--- TASK GOAL ---
Searching the material below, find each line that includes the word "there", and copy it.
#### DATA EXTRACT
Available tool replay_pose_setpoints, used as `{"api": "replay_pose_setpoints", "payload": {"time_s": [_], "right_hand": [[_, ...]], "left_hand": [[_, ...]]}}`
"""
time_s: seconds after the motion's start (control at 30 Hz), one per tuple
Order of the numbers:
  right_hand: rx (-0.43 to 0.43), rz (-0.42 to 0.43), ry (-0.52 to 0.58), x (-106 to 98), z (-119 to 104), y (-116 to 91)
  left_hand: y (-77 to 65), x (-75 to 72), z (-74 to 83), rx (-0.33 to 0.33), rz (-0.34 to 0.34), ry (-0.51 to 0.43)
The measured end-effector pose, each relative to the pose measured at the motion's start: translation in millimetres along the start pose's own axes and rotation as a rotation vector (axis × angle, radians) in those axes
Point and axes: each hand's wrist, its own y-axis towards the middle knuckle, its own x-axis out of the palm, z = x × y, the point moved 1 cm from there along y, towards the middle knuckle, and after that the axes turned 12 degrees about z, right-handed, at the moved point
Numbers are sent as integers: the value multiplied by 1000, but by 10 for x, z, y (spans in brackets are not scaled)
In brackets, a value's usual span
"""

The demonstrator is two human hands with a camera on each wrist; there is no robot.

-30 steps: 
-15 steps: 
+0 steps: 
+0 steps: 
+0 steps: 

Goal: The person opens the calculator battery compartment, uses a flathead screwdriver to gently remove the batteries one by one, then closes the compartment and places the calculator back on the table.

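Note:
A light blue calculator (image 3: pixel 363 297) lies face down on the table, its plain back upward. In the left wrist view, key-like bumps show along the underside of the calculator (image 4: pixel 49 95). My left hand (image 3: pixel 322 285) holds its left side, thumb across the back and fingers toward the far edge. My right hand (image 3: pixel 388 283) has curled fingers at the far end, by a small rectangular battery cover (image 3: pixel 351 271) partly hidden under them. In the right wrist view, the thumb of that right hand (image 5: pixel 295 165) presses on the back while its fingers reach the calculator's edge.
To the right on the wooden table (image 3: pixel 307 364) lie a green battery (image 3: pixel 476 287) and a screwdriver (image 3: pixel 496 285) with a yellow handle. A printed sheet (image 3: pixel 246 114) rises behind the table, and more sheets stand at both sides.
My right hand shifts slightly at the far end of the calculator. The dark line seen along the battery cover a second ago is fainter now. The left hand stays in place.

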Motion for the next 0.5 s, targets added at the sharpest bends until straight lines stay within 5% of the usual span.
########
--- RESPONSE TO THIS EXERCISE ---
Point and axes: each hand's wrist, its own y-axis towards the middle knuckle, its own x-axis out of the palm, z = x × y, the point moved 1 cm from there along y, towards the middle knuckle, and after that the axes turned 12 degrees about z, right-handed, at the moved point
The demonstrator is two human hands with a camera on each wrist; there is no robot.

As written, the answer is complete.